Table 1.
The table showing the characteristics of two randomized-controlled trials investigating the advantages and risks of anticoagulation in subclinical atrial fibrillation patients, comparing outcomes between direct oral anticoagulants (DOACs) and a control group.

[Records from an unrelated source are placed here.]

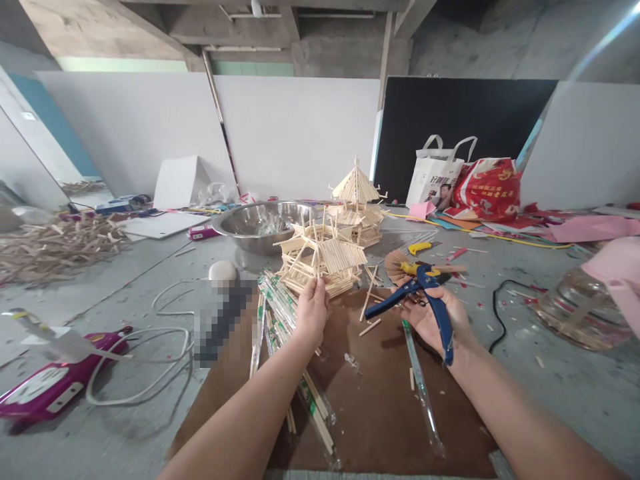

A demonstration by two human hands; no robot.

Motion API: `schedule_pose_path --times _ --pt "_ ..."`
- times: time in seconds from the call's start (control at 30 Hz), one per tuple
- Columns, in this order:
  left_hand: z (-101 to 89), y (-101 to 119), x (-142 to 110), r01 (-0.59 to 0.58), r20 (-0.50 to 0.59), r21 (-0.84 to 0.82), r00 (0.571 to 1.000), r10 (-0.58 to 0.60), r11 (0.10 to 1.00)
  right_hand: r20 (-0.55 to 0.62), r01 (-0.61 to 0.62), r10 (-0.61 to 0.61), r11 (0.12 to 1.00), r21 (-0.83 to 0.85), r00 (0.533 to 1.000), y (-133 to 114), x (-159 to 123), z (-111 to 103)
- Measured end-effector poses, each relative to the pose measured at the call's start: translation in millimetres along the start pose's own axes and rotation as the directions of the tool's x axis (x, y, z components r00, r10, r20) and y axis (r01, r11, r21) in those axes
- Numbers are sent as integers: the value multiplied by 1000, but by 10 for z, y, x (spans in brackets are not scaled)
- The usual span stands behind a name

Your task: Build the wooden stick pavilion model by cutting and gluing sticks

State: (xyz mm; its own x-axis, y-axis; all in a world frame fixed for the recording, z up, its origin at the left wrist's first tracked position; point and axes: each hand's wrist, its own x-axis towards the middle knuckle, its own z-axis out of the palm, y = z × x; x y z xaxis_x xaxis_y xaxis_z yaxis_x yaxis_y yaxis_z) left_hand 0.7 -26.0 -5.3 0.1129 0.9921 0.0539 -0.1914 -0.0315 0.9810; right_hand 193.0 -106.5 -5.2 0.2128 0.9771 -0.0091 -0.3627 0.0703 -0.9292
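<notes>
My left hand [314,308] is closed in a pinch on a thin wooden stick [318,259] at the front of a pavilion model [295,261] built of such sticks. Slatted roof panels cover part of this model. My right hand [440,319] faces palm up, with blue-handled cutters [431,285] held across it, their handles spread apart. The cutters' jaws are hard to make out. Wrapped disposable chopsticks [285,320] lie under and beside my left forearm. One clear wrapper [421,387] lies near my right wrist.
A brown board [370,407] lies under the work. Behind stand a finished-looking pavilion model [356,193] and a steel bowl [240,223]. A yellow utility knife [419,247] lies beyond my right hand. At left are a purple power strip [95,347] and white cable; at right, a clear jar [580,310].
</notes>
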Motion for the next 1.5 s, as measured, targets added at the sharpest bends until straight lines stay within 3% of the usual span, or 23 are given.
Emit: schedule_pose_path --times 0.1,0.23,0.37,1.27,1.5 --pt "52 24 -23 49 47 -49 998 -46 998 -35 -15 12 997 -82 999 7 -9 36" --pt "108 23 -37 40 68 -93 997 -34 995 -101 -74 78 996 43 992 -56 -55 116" --pt "142 9 -37 59 103 -114 994 -47 992 -85 -80 92 987 141 992 -97 -95 166" --pt "141 -10 5 75 138 -141 989 -56 987 -66 -105 120 975 195 991 -49 -100 198" --pt "142 12 7 80 141 -135 988 -61 988 -57 -95 126 919 382 990 -46 -100 207"
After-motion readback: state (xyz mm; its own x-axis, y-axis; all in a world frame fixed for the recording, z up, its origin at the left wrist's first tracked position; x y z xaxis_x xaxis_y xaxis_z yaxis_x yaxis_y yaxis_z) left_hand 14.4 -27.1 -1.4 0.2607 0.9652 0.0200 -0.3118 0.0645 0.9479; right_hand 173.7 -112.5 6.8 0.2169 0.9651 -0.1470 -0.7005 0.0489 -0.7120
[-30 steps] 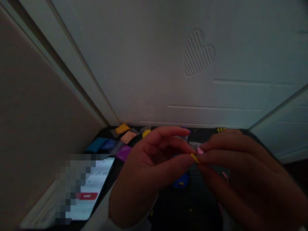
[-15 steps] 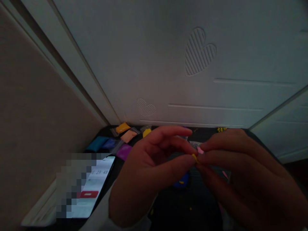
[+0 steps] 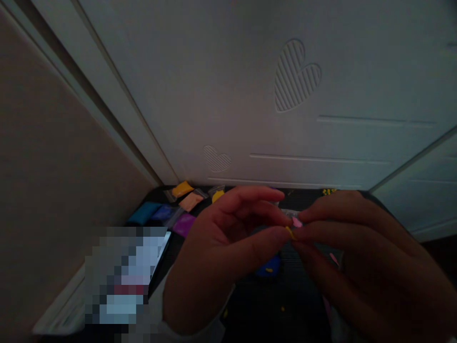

| Trial Name | Study Design and Location | Study Duration | Test Drug (n)/Control (N) | Mean Age | CHA2DS2-VASc Score | Arrhythmia | Stroke or Systemic Embolism | Ischemic Stroke HR (95% CI) |
Major Bleeding HR (95% CI) |
Cardiovascular Death HR (95% CI) |
All-Cause Mortality HR (95% CI) |
|---|---|---|---|---|---|---|---|---|---|---|---|
| NOAH-AFNET6 trial. Kirchhof et al. (2023) [15] | Investigator-initiated, DB, double-dummy, RCT. Multicenter. | 5 years | Edoxaban (1270)/Placebo (1266) | 77.5 ± 6.7 | 4 ± 1 (Median) |
AHRE * | 0.65 (0.39 to 1.07) | 0.79 (0.45 to 1.39) | 2.10 (1.30 to 3.38) | 0.90 (CI, 0.62 to 1.31) | 1.16 (0.88 to 1.53) |
| ARTESIA trial. Healey et al. (2023) [16] | DB, double-dummy randomized trial. Multicenter | 6 years | Apixaban (2015)/Aspirin (1997) | 76.8 ± 7.6 | 3.9 ± 1.1 (Mean) | SCAF # | 0.63 (0.45 to 0.88) | 0.62 (0.43 to 0.91) | 1.36 (1.01 to 1.82) | 0.96 (0.73 to 1.25) | 1.04 (0.90 to 1.21) |
NOAH-AFNET 6—Non-Vitamin K Antagonist Oral Anticoagulants in Patients with Atrial High-Rate Episodes Trial [15], ARTESIA—Apixaban for the Reduction of Thrombo-Embolism in Patients with Device-Detected Subclinical Atrial Fibrillation Trial [16], n—number of patients, HR—hazard ratio, CI—confidence interval, RCT—randomized controlled trial, DB—double-blind, AHRE—atrial high-rate episode, SCAF—subclinical atrial fibrillation. *—AHREs included in this study are the atrial tachyarrhythmia episodes detected at least 2 months after implantation of the device, with an atrial rate of ≥170 beats per minute and had to last ≥6 min; no upper limit for the duration. #—SCAFs included in this study are the device-detected AF episodes, with at least one episode lasting ≥6 min but not longer than 24 h.